Afin de garantir le respect des droits des personnes handicapées, nous formulons les recommandations suivantes :

  1. Les directives de triage devraient insister, de manière explicite, qu’il est impératif d’éviter toute discrimination entre patients pour des motifs interdits par la législation en matière de droits fondamentaux. La présence d’un handicap, même un handicap sévère, ne peut servir de motif pour diminuer la priorité d’accès aux soins intensifs et autres ressources.
  2. Des critères non liés à la survie à court terme ne peuvent servir de motif pour établir l’accès prioritaire aux soins ou l’allocation de ressources.
  3. Les estimés de survie doivent se limiter aux chances de survivre l’événement clinique pour lequel les interventions ou ressources critiques (telles que les respirateurs) sont requises. Les estimés qui dépassent un tel horizon à court terme ouvrent la porte à des décisions basées sur des évaluations subjectives de la valeur ou la qualité de la vie des personnes handicapées.
  4. Le fait qu’une personne handicapée puisse requérir des accommodements, soit durant son traitement (incluant aux soins intensifs), soit pour vivre en dehors du cadre du traitement, n’est pas un motif permettant de réduire son rang dans la priorisation des soins.
  5. Il est évidemment essentiel que toutes les décisions de priorisation soient prises en vertu de critères cliniques fondés sur des données probantes, et non sur des stéréotypes ou présupposés quant au fait que les personnes handicapées ont une qualité de vie moindre ou que leurs vies ne valent pas, ou ne valent plus, la peine d’être vécues.

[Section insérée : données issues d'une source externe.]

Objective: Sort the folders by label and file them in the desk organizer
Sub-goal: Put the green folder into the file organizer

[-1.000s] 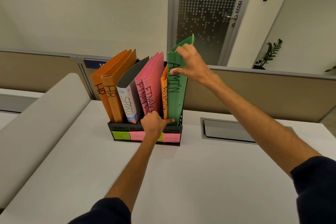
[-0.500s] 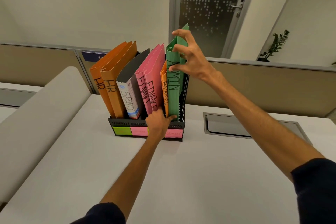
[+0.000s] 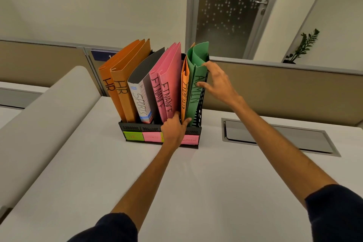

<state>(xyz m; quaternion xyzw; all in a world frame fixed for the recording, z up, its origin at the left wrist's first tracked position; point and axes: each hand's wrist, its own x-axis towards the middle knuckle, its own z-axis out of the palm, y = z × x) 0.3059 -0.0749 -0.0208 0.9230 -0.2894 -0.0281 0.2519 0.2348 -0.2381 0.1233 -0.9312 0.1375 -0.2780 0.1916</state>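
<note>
A black desk organizer (image 3: 133,126) stands on the white desk with coloured sticky labels along its front. It holds two orange HR folders (image 3: 122,84), a grey SPORTS folder (image 3: 142,92), two pink FINANCE folders (image 3: 167,82), a thin orange folder (image 3: 184,88) and a green ADMIN folder (image 3: 194,82) in the rightmost slot. My right hand (image 3: 218,84) grips the green folder's right edge near its top. My left hand (image 3: 172,130) rests at the organizer's front, thumb and finger spread against the lower spines of the pink and green folders.
A grey cable hatch (image 3: 279,136) is set into the desk (image 3: 176,182) right of the organizer. A rounded white divider (image 3: 39,124) runs along the left. Beige partition panels (image 3: 284,88) stand behind, with a frosted glass door (image 3: 229,10) and a potted plant (image 3: 302,47) beyond.
The green ADMIN folder has gone down into the rightmost slot. My right hand slid lower along its edge. My left hand stayed at the organizer's front.
</note>
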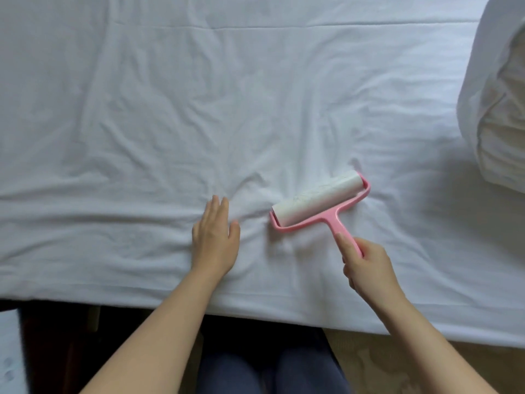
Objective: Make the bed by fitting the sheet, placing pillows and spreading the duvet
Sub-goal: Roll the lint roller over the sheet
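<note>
Pink lint roller [318, 199], gripped by the right hand [366, 268], rested on the wrinkled white sheet [142, 109] near its front edge; left hand [214, 240] lay flat.

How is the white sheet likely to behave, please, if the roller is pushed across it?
The sheet looks thin and floppy; its wrinkles suggest it would bunch ahead of the lint roller. The left hand pressing flat probably limits that.

The sheet [199, 109] is showing as matt white cloth, creasing softly all over. The lint roller [331, 216] is showing a smooth, faintly glossy pink plastic frame and handle, its roll [316, 198] looking like white paper, lightly speckled. The bedding bundle [494, 103] at right is reading as matt white cloth.
</note>
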Available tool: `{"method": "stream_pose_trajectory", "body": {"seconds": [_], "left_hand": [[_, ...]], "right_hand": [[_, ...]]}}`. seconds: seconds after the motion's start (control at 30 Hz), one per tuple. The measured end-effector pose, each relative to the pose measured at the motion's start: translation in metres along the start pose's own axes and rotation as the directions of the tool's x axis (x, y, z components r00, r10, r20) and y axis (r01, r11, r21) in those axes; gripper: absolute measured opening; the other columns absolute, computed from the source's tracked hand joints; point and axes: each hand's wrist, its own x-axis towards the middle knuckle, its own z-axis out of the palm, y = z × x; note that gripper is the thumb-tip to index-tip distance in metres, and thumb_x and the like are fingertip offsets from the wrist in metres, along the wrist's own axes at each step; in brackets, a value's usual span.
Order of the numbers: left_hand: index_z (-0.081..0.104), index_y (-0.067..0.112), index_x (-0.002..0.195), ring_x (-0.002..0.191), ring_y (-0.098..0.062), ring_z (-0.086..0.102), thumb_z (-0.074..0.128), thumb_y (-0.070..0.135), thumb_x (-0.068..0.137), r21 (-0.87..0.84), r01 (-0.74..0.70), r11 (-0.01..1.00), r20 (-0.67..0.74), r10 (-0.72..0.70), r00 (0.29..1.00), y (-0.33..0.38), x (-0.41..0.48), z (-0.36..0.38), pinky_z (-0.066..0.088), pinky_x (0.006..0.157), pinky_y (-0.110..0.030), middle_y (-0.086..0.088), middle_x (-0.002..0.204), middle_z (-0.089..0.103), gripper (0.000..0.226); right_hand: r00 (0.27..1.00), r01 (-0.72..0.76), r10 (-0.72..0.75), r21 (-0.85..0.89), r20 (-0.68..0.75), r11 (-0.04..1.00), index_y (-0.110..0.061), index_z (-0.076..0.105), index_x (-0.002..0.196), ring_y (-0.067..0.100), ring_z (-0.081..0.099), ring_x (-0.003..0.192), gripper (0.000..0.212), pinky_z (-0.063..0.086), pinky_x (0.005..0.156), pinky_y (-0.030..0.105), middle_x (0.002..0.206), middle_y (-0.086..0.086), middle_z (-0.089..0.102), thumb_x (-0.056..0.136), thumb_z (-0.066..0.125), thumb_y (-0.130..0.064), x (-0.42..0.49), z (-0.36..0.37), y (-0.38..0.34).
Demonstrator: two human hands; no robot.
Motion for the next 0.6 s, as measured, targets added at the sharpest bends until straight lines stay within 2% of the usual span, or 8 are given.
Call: {"method": "stream_pose_trajectory", "body": {"seconds": [0.1, 0.23, 0.4, 0.47, 0.6], "left_hand": [[0.022, 0.015, 0.149, 0.146, -0.021, 0.008, 0.040, 0.025, 0.098, 0.046, 0.054, 0.997, -0.025, -0.053, 0.998, -0.001, 0.015, -0.012, 0.015, 0.113, -0.036, -0.010, 0.159, 0.008, 0.055], [0.011, 0.017, 0.151, 0.147, -0.025, 0.001, 0.035, 0.032, 0.099, 0.141, 0.135, 0.981, 0.022, -0.139, 0.990, 0.001, 0.042, -0.030, 0.010, 0.115, -0.041, -0.011, 0.159, 0.001, 0.059], [0.004, 0.018, 0.151, 0.145, -0.036, 0.001, 0.027, 0.044, 0.099, 0.162, 0.168, 0.972, 0.236, -0.203, 0.950, 0.008, 0.074, -0.041, 0.014, 0.114, -0.044, -0.015, 0.158, -0.001, 0.062], [0.004, 0.018, 0.151, 0.143, -0.040, 0.004, 0.025, 0.049, 0.098, 0.209, 0.168, 0.963, 0.299, -0.227, 0.927, 0.011, 0.083, -0.045, 0.015, 0.114, -0.044, -0.018, 0.157, -0.001, 0.064], [0.002, 0.017, 0.152, 0.143, -0.041, -0.003, 0.025, 0.049, 0.098, 0.171, 0.211, 0.963, 0.366, -0.260, 0.893, 0.017, 0.089, -0.049, 0.006, 0.116, -0.042, -0.021, 0.156, -0.004, 0.067]], "right_hand": [[0.999, 0.007, -0.007, -0.016, 0.035, 1.000, -0.011, 0.041, 0.065, 0.018, 0.034, 0.046, 0.044, 0.029, 0.051, 0.029, 0.054, 0.005, 0.039, 0.093, 0.048, -0.045, 0.016, 0.011, -0.012], [0.996, 0.035, -0.034, -0.010, 0.077, 0.999, -0.011, 0.046, 0.072, 0.022, 0.040, 0.054, 0.044, 0.033, 0.056, 0.033, 0.059, 0.007, 0.044, 0.093, 0.043, -0.050, 0.063, 0.031, -0.041], [0.992, 0.061, -0.058, -0.022, 0.114, 0.998, -0.015, 0.040, 0.069, 0.025, 0.045, 0.063, 0.046, 0.038, 0.059, 0.033, 0.069, 0.009, 0.047, 0.093, 0.040, -0.054, 0.121, 0.054, -0.097], [0.990, 0.051, -0.047, -0.031, 0.132, 0.998, -0.017, 0.039, 0.069, 0.026, 0.046, 0.063, 0.045, 0.038, 0.054, 0.031, 0.073, 0.008, 0.047, 0.093, 0.038, -0.055, 0.137, 0.060, -0.118], [0.987, 0.042, -0.035, -0.041, 0.157, 0.998, -0.017, 0.040, 0.073, 0.024, 0.044, 0.054, 0.044, 0.035, 0.048, 0.028, 0.072, 0.008, 0.046, 0.093, 0.036, -0.056, 0.158, 0.069, -0.153]]}}
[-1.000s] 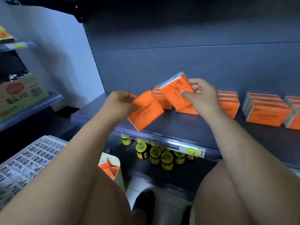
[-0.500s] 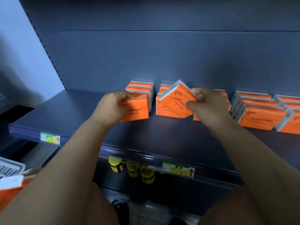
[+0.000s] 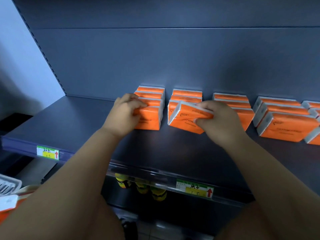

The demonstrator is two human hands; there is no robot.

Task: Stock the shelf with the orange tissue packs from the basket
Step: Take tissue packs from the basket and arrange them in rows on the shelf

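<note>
Rows of orange tissue packs stand along the back of the dark shelf (image 3: 72, 125). My left hand (image 3: 123, 116) grips the front pack (image 3: 149, 120) of the leftmost row, which stands upright on the shelf. My right hand (image 3: 220, 119) holds a tilted orange pack (image 3: 186, 118) in front of the second row (image 3: 186, 95), its lower edge on the shelf. More rows, a third row (image 3: 230, 98) and a fourth row (image 3: 285, 122), sit to the right. The basket (image 3: 10, 201) shows only at the bottom left corner, with orange in it.
Price labels (image 3: 47, 152) hang on the shelf's front rail. Yellow-lidded jars (image 3: 141, 187) stand on the lower shelf. Bare shelf surface lies left of the packs and in front of them. A white slotted tray (image 3: 8, 185) is at the left edge.
Both hands carried their packs from mid-air down to the shelf. The left pack now stands at the front of its row; the right pack has dropped lower, still tilted. The view shifted closer.
</note>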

  6. Les décisions ne doivent, par ailleurs, pas être prises en vertu de présupposés stéréotypés quant aux chances de survie des personnes handicapées.

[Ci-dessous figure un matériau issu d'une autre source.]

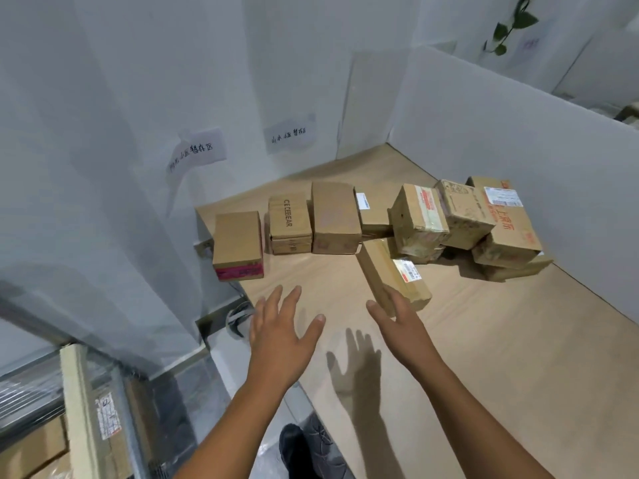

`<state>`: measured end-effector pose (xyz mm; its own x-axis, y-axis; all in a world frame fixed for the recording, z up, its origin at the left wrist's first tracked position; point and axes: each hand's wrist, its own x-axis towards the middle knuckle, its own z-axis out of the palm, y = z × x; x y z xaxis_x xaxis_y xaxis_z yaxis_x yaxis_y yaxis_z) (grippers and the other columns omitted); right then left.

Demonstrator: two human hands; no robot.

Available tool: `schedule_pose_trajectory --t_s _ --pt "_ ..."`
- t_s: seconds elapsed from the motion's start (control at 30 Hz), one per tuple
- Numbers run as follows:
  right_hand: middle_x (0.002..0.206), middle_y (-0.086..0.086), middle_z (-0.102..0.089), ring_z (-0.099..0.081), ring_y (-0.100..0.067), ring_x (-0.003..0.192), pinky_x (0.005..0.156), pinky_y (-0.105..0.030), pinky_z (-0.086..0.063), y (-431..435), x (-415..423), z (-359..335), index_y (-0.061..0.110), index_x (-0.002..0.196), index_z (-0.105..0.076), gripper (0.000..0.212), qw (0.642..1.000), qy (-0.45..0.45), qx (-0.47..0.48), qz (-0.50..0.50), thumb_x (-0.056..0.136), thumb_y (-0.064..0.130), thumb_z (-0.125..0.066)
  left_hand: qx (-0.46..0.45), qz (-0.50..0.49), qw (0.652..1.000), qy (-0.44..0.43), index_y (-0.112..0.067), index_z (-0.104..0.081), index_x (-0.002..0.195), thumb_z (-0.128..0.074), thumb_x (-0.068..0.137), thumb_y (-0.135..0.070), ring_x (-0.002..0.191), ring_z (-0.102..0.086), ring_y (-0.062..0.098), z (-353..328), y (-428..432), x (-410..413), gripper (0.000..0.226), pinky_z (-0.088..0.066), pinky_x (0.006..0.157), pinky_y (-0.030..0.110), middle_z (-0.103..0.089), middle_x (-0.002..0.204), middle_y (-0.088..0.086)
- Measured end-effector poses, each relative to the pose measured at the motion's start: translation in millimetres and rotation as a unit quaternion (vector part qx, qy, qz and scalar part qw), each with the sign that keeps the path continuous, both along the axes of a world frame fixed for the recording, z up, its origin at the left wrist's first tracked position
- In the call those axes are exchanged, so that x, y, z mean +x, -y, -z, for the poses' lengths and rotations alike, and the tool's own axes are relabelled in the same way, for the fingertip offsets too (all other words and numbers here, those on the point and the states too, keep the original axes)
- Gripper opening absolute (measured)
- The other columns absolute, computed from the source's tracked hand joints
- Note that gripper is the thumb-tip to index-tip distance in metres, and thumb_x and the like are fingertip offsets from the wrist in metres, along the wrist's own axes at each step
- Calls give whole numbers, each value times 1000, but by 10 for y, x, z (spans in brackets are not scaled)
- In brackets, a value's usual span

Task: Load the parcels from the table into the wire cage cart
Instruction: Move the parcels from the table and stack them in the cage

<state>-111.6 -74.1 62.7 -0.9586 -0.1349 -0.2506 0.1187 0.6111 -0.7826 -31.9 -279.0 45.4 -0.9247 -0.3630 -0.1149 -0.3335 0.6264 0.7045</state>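
Observation:
Several brown cardboard parcels lie on the light wooden table (501,340). At the left edge stands a box with pink tape (238,245), then a box printed CECEBEAR (289,223) and a plain box (334,217). A long flat parcel (387,271) lies tilted toward me, and a heap of taped boxes (466,219) sits at the right. My left hand (280,333) and my right hand (403,323) hover over the table, fingers spread, holding nothing. The right fingertips are just in front of the long parcel. The wire cage cart (41,402) with parcels inside shows at the lower left.
White partition walls (518,167) enclose the table at the back and right, with handwritten paper labels (197,150) on the back wall. A metal bracket (238,319) sits at the table's left edge. My dark shoe (311,451) is on the floor below.

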Motion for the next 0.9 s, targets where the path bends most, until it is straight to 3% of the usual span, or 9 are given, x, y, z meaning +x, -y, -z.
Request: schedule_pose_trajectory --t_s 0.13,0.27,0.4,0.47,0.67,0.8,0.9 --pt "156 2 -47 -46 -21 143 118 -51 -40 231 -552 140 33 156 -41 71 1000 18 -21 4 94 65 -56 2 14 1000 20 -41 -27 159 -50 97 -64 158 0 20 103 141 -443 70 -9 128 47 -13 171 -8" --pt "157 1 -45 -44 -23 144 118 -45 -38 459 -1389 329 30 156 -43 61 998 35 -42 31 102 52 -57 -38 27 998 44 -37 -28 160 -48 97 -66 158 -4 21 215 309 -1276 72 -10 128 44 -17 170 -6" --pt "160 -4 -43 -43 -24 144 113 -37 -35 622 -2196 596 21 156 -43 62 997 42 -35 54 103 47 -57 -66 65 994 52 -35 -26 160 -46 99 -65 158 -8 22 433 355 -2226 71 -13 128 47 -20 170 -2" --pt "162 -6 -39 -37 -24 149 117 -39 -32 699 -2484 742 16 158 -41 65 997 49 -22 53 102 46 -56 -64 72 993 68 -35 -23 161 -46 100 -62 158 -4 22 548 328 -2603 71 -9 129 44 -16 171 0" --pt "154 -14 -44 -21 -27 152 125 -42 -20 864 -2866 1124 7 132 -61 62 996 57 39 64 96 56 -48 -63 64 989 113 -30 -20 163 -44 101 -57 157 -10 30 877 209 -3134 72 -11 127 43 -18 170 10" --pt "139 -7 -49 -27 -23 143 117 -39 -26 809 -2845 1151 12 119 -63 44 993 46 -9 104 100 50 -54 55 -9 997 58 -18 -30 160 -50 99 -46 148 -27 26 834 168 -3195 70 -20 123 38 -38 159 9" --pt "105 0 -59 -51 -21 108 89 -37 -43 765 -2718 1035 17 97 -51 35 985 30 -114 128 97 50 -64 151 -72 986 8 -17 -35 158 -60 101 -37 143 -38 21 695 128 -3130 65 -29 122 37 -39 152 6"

  7. Toute directive portant sur le triage prioritaire doit préciser que les personnes handicapées qui se servent de respirateurs au quotidien et qui requièrent des soins hospitaliers pour des symptômes de la COVID-19 pourront continuer à utiliser leurs respirateurs personnels, tout en recevant les soins pour la COVID-19. Les respirateurs personnels des personnes handicapées ne doivent en aucun cas être réalloués.
  8. Lorsque des directives font référence à des échelles de fragilité, calculées en fonction de chances de survie à court-terme, les médecins ne doivent pas présupposer qu’un diagnostic ou handicap spécifique indique que la personne n’a que de faibles chances de survie à court terme.

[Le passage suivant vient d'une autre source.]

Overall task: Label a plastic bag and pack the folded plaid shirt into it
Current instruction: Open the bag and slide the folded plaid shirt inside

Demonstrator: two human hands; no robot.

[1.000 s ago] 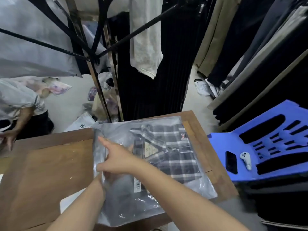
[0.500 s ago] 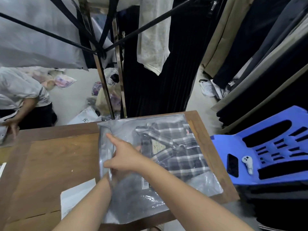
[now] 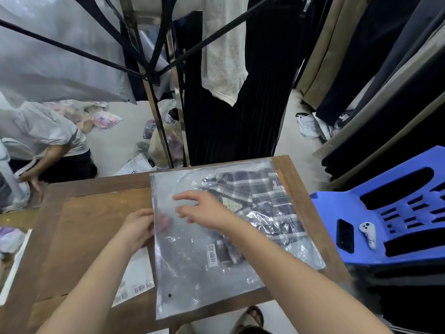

Les provinces et l’AMC devraient être applaudies pour avoir rédigé des directives de triage visant à faciliter les décisions déchirantes qui doivent parfois être prises en temps de pandémie. Mais la rédaction de telles directives devrait être faite de manière transparente, en consultation avec le public. Ces directives devraient, avant tout, être conformes à ce qu’exigent les droits humains fondamentaux, et nous craignons que certaines des directives proposées ne le soient pas.

Protéger les droits de l’homme requiert toujours un certain effort. Cette pandémie ne fera que révéler la profondeur de notre engagement envers ces valeurs fondamentales.